#### WORK TO BE COMPLETED
Whichever lines of the material contain "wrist", copy each of them.

#### GIVEN INFORMATION

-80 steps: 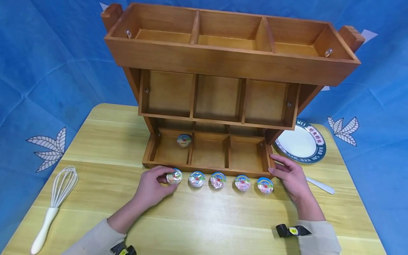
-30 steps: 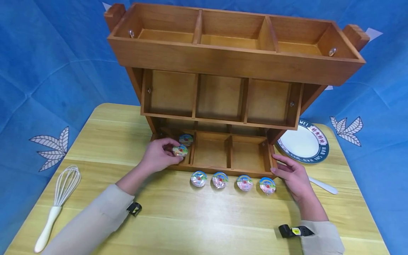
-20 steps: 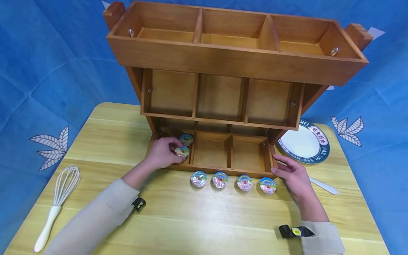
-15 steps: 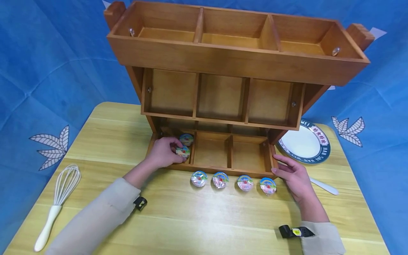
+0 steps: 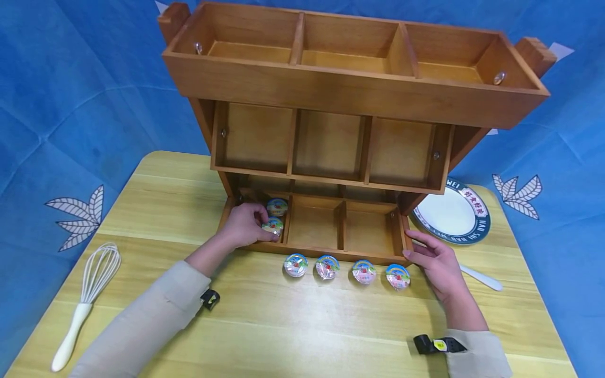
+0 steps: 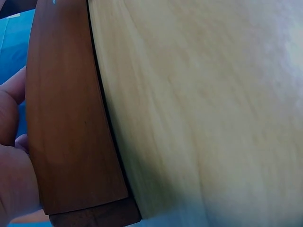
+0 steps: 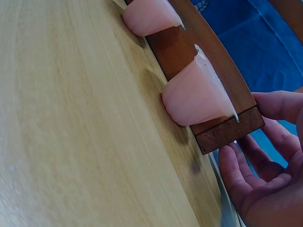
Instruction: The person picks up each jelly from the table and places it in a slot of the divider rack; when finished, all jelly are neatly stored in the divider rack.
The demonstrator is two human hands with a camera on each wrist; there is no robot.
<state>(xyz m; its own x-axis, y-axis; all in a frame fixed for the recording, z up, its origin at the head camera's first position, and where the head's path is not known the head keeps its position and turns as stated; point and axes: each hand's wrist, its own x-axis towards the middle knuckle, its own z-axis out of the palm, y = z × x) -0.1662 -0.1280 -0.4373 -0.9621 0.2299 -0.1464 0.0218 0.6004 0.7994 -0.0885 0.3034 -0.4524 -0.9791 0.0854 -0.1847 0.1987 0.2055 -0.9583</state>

#### RESULT OF THIS TASK
The demonstrator is two human hands with a camera on each wrist; there is no robot.
<state>(xyz m; its own x-axis, y-axis; all in a frame fixed for the recording, z up, its origin at the head camera's first position, and where the head's path is not known the head keeps its position and turns as stated; point and axes: each hand's wrist, its own x-axis towards the middle knuckle, its own z-axis out of the palm, y = z × x) -0.1662 -0.1280 -0.4373 -0.9621 0.2299 -0.1464 0.0218 0.6004 0.7994 -0.0885 0.3034 -0.4524 -0.9791 0.0854 -0.1847 0.1987 0.2055 -0.9583</state>

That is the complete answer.